## [Assigned task]
Find the line containing "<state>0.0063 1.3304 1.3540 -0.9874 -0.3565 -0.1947" in the entries below. Restate it and each line after it, word for word, up to and including the line containing "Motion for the".

Extracted data entries:
--- START ---

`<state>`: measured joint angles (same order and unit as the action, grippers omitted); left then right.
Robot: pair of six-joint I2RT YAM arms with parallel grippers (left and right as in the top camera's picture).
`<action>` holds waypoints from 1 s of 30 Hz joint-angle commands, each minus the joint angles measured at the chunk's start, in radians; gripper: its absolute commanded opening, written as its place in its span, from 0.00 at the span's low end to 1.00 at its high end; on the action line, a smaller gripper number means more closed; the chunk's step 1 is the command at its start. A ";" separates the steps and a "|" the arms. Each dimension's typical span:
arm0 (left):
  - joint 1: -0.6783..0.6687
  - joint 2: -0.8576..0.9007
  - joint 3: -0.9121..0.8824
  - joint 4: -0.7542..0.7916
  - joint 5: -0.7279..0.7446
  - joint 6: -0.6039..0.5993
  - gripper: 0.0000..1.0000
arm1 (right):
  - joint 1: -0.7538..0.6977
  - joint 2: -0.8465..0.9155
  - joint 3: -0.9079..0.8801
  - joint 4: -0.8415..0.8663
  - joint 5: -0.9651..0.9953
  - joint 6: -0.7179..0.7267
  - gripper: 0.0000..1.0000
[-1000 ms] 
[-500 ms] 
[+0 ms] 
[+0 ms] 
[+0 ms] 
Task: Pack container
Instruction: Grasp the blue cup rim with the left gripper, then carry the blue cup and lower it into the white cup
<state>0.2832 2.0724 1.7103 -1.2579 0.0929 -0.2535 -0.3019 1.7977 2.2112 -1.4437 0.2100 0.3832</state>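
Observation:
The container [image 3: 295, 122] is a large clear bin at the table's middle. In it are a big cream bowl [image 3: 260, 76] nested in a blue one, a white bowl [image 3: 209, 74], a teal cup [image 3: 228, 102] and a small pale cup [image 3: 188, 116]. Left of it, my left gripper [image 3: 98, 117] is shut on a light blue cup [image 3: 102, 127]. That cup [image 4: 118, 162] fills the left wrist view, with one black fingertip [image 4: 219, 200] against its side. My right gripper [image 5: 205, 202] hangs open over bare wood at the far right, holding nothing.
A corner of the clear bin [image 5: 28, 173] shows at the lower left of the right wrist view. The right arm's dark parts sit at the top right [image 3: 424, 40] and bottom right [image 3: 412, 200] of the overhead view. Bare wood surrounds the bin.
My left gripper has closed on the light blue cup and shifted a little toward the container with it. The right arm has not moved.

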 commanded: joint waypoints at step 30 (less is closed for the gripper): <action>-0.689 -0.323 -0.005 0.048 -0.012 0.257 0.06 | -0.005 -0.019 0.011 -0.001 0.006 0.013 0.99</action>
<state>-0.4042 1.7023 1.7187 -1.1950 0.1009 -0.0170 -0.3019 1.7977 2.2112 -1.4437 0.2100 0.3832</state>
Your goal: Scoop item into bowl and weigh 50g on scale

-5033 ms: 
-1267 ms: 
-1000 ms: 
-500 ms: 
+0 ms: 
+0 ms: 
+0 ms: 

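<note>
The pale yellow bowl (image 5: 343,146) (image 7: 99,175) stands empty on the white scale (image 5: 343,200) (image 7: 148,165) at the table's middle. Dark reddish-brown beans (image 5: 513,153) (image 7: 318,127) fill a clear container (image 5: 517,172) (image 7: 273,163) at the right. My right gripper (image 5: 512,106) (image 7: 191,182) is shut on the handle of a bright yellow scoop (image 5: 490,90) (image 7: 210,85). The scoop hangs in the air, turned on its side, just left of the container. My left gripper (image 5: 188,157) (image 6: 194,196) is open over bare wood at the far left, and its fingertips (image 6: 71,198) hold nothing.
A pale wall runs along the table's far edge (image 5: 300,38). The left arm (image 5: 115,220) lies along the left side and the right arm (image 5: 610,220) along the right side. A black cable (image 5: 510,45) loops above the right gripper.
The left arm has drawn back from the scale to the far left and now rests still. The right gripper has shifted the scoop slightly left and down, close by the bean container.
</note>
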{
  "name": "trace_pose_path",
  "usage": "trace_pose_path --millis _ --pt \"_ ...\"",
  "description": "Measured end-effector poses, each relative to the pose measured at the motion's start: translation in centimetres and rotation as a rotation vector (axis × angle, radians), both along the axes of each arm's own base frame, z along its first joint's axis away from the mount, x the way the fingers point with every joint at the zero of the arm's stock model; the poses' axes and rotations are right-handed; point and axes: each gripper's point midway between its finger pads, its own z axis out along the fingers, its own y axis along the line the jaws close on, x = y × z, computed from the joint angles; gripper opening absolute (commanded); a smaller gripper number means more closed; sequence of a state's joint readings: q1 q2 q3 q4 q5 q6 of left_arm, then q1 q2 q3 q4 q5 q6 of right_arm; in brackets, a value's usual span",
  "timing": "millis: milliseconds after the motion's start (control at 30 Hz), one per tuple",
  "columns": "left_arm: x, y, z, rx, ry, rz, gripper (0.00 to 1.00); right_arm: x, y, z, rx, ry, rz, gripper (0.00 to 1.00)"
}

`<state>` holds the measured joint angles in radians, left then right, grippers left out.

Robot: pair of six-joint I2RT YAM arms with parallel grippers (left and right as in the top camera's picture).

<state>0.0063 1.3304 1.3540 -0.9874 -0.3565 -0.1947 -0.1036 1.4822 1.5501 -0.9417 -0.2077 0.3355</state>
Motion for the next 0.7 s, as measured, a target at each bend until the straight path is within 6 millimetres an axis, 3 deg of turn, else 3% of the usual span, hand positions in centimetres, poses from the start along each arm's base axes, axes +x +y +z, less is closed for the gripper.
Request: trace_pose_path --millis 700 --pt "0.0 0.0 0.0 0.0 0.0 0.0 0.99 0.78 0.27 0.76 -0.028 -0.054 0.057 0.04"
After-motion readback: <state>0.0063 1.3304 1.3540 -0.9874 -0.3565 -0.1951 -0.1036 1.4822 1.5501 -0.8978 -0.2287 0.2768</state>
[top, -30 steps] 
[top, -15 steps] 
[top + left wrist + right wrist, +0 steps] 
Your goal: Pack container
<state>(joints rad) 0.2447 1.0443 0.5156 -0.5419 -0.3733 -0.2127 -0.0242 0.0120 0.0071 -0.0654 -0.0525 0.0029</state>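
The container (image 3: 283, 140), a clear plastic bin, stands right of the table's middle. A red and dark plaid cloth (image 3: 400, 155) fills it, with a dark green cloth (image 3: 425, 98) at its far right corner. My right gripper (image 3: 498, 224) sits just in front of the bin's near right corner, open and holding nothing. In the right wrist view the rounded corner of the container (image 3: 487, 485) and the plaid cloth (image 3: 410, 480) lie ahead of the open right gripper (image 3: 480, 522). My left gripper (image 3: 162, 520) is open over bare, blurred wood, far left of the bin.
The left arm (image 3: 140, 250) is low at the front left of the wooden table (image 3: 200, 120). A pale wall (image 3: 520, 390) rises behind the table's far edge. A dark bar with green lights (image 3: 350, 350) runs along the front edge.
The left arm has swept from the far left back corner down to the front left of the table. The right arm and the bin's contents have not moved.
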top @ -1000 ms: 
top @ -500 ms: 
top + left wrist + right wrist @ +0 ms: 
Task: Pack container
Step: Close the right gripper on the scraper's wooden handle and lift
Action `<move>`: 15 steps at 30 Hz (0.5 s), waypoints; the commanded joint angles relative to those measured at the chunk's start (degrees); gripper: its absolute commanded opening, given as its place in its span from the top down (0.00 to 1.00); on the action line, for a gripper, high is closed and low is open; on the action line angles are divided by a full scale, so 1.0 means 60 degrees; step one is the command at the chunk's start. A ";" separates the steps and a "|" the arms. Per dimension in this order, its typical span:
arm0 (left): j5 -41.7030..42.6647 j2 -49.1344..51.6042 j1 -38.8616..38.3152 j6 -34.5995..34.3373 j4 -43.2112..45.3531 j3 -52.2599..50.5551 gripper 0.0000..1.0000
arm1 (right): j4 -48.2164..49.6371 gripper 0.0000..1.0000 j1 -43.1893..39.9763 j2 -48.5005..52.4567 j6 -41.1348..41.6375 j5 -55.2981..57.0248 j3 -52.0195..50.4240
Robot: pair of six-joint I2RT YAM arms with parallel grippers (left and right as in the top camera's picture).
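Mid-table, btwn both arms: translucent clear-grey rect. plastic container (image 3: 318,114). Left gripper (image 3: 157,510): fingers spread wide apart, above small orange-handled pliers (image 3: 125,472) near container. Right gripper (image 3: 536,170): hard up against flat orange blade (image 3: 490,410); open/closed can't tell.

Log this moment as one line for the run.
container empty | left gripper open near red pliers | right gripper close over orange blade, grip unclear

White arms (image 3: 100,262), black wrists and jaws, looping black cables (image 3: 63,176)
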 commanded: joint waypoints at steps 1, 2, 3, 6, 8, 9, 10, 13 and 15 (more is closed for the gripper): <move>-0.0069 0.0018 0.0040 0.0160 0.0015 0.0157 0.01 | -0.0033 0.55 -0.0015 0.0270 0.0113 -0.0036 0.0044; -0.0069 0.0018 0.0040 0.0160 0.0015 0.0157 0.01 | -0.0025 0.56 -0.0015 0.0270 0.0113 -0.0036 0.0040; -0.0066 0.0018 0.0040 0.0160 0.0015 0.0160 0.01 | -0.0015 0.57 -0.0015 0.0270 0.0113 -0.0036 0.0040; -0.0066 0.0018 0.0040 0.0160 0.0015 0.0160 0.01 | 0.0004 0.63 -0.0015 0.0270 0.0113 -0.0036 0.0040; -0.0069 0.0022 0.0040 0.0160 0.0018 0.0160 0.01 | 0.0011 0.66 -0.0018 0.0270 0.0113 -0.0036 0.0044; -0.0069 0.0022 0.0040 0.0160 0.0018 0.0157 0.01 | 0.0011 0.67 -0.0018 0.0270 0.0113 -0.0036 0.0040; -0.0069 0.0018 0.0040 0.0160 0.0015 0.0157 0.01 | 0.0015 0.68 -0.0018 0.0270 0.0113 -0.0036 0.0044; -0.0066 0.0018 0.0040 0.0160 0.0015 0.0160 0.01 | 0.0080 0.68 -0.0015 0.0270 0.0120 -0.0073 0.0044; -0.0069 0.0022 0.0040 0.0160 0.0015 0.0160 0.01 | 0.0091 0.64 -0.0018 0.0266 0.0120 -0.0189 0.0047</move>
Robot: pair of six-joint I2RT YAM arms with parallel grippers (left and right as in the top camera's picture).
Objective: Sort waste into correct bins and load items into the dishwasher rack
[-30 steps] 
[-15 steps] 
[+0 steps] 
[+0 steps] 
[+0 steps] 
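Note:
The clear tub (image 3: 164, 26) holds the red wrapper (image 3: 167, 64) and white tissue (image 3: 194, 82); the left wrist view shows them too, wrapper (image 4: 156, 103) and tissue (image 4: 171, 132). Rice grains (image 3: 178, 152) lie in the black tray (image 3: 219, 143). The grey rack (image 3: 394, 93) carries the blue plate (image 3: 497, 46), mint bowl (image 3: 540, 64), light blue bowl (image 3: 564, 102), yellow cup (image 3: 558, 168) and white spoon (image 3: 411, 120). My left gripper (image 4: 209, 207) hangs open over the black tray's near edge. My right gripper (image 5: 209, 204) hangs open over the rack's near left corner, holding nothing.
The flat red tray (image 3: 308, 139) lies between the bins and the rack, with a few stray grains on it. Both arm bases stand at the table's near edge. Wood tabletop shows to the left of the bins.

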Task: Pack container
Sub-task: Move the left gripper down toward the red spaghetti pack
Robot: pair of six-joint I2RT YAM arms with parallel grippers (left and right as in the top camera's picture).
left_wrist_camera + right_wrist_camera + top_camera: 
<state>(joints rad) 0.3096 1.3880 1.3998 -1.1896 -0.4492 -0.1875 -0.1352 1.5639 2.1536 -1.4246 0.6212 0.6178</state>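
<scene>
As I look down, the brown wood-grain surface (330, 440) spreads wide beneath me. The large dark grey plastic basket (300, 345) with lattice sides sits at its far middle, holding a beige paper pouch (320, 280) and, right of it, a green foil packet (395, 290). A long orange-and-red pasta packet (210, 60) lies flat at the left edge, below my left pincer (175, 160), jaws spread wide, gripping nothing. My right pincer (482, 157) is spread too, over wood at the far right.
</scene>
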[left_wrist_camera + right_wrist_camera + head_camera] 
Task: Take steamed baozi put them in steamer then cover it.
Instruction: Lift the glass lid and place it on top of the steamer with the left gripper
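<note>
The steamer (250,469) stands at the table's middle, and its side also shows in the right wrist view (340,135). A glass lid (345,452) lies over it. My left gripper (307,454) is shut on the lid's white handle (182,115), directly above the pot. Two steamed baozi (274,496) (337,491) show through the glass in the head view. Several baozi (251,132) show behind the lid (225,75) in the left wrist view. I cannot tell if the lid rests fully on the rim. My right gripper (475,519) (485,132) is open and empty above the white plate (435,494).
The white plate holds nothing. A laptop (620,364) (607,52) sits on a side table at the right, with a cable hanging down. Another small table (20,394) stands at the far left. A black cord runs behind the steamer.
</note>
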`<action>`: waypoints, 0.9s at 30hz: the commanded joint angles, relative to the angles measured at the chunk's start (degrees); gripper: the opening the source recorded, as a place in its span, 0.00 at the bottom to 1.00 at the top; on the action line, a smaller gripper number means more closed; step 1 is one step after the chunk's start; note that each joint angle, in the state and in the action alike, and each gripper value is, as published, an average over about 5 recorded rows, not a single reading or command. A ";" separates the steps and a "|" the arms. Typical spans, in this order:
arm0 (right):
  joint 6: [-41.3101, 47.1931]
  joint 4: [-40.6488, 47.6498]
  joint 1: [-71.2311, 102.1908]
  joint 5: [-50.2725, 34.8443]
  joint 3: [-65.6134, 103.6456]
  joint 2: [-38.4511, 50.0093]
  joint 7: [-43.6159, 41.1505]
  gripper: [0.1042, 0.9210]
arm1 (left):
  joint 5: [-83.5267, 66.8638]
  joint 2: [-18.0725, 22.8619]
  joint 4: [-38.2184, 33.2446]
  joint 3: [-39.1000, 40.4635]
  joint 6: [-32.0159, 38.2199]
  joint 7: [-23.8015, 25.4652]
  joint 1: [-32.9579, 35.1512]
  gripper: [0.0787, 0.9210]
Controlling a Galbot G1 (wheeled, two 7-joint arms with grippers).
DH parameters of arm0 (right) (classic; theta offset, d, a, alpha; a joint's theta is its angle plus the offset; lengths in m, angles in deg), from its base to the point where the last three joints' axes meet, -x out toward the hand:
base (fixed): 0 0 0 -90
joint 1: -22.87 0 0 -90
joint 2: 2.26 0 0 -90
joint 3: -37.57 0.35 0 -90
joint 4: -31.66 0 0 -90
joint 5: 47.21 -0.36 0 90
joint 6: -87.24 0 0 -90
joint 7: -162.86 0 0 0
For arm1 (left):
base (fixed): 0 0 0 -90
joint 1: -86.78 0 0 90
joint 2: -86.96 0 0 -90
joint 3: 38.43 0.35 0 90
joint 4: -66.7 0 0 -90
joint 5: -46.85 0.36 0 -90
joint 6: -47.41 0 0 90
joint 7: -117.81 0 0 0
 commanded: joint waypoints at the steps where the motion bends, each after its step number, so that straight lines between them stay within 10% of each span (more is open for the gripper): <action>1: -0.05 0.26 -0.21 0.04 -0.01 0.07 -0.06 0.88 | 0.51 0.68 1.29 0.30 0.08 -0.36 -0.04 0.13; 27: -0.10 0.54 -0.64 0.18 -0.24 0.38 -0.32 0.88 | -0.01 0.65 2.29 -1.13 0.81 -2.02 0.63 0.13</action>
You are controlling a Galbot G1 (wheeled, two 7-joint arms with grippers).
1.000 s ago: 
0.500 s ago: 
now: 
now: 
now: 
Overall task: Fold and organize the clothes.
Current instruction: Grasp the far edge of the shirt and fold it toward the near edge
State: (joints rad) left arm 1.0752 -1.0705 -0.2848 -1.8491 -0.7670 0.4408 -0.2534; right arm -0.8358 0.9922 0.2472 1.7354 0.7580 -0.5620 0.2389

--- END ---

## [Answer area]
<state>0.0063 1.3304 1.3540 -0.9874 -0.3565 -0.1947 -0.1036 1.4822 1.5501 -0.9417 -0.2077 0.3355</state>
Motion for the next 0.7 s, as measured, a target at each bend until the straight path is within 6 millimetres an axis, 3 deg of turn, else 3% of the usual span, hand positions in centimetres, poses from the start along each arm's base axes, axes +x +y +z, less is closed for the gripper.

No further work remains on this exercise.